En quittant Oradour et le village martyr, je jette un dernier regard sur les formes détruites des ruines. J’aperçois encore quelques tuiles accrochés à leur mur de soutien et dans un jardin, j’aperçois une autre voiture et un tracteur déformés et rouillés, à l’endroit de leur dernière utilisation.
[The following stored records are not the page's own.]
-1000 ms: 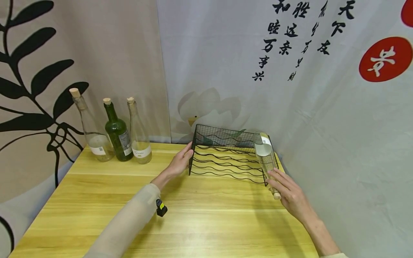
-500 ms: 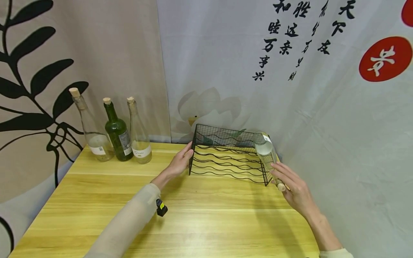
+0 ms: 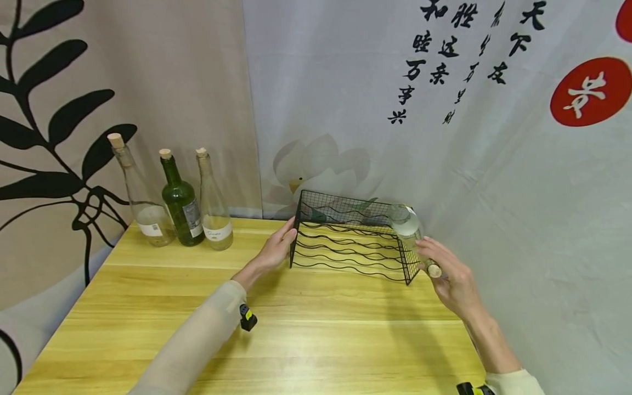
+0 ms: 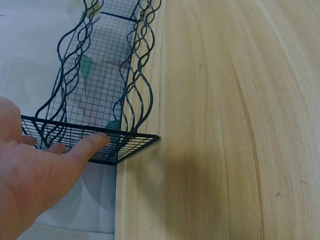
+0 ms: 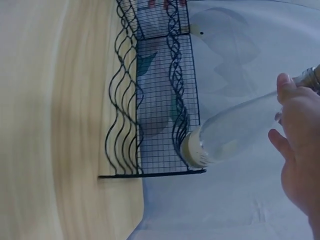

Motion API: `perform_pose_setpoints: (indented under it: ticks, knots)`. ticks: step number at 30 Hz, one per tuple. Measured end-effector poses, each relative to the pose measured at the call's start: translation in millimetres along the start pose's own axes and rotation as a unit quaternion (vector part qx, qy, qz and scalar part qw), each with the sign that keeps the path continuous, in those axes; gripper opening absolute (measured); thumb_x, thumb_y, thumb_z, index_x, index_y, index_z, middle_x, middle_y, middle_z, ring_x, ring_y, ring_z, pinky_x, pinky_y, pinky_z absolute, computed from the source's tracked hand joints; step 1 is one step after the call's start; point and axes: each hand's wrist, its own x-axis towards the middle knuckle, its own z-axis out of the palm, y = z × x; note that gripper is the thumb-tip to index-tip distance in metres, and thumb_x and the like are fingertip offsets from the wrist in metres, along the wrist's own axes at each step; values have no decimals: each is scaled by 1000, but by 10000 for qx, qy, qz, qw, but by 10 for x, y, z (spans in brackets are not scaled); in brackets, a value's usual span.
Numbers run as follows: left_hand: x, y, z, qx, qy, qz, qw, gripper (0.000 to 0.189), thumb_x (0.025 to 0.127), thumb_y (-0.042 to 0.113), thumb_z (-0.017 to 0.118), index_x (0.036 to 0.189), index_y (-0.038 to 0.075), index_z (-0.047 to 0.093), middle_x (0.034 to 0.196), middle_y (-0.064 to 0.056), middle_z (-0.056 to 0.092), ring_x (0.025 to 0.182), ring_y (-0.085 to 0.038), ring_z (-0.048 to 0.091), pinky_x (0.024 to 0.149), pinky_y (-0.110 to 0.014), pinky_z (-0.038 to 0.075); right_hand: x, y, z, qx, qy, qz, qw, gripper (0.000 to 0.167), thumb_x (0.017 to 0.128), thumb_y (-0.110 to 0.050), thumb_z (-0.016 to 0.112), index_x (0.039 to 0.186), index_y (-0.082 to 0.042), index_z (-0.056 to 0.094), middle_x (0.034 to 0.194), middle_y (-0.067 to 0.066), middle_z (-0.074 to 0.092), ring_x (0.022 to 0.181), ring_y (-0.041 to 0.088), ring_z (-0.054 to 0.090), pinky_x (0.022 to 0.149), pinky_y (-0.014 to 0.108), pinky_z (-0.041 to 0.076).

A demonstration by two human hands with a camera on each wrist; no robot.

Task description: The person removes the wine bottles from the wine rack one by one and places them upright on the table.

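A black wire wine rack [image 3: 348,240] with wavy bars stands at the back of the table. My left hand [image 3: 274,248] holds its left end, the thumb [image 4: 92,146] lying over the mesh edge in the left wrist view. Around the neck of a clear corked glass bottle [image 5: 245,126] my right hand [image 3: 451,277] keeps its grip. The bottle slants, with its cork [image 3: 434,270] toward me. Its white-labelled base [image 5: 195,150] overlaps the upper wavy bars at the rack's right end in the right wrist view.
At the back left stand a tall clear bottle [image 3: 148,211], a green bottle [image 3: 179,192] and another clear bottle [image 3: 215,211], all corked. The wooden table [image 3: 316,334] meets a printed curtain [image 3: 336,109] behind the rack and on the right.
My right hand has moved up and slightly right in the head view, bringing the bottle's cork end with it, so the bottle looks shorter. The left hand and rack have stayed put.
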Motion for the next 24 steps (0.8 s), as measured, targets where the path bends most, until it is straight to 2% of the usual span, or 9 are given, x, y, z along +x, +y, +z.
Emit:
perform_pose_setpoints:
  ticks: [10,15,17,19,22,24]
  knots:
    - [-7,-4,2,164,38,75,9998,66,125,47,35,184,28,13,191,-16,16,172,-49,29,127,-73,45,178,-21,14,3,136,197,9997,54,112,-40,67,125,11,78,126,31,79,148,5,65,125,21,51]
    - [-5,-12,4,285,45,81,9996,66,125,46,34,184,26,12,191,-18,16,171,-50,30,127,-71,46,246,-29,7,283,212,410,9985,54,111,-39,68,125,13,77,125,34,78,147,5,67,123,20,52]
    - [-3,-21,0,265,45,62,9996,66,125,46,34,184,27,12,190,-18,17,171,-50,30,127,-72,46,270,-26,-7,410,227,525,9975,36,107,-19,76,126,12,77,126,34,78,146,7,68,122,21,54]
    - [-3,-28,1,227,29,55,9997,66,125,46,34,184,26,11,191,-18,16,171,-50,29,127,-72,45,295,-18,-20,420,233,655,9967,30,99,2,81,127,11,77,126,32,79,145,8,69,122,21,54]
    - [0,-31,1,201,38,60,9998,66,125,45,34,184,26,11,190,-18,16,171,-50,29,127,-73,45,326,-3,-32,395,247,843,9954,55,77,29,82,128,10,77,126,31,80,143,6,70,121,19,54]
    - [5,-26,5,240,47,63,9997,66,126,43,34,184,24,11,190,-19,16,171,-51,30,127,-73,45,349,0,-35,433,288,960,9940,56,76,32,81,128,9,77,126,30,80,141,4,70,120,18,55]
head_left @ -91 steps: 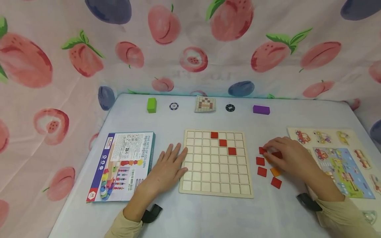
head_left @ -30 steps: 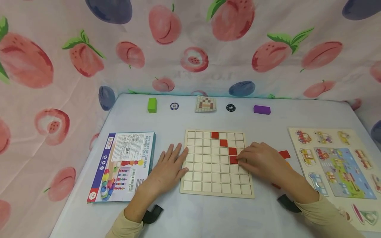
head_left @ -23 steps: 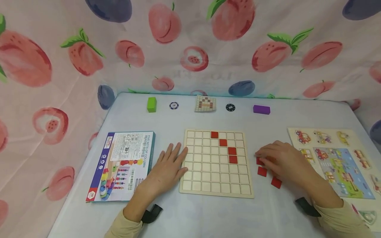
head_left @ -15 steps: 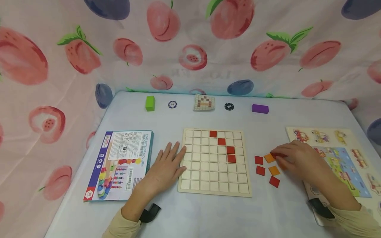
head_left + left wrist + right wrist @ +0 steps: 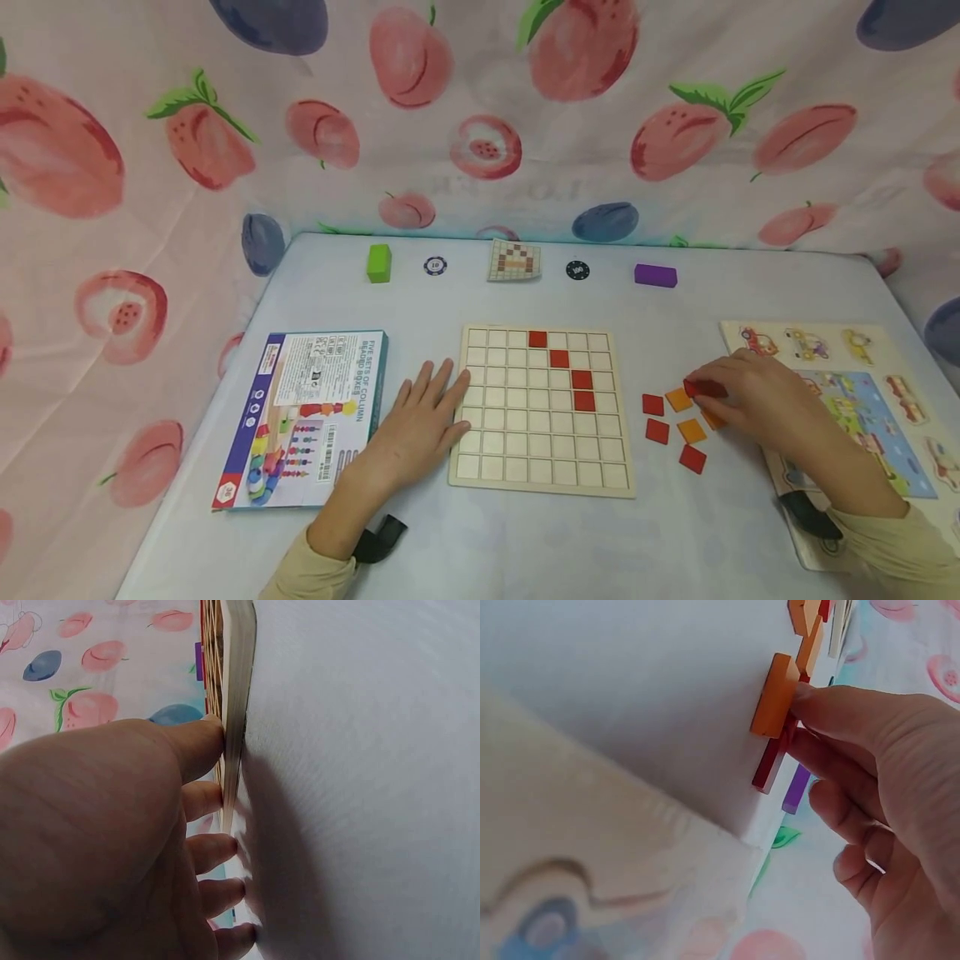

Il me vient alors l’idée que, en incendiant ce village, c’est finalement la France entière qu’ils ont brûlé en effigie dans un geste de rage aveugle, pour frapper un grand coup ou pour faire un exemple. Il est difficile aujourd’hui de savoir pourquoi ils ont commis ce grand crime mais il est permis de penser que c’est comparable à la réaction enragée de désespoir d’une bête féroce sur le point d’être tuée, même si en ce 10 juin 1944, ils ne savaient pas encore que le Reich qui inspirait le nom de leur division serait presque totalement détruit et aurait capitulé moins d’un an plus tard.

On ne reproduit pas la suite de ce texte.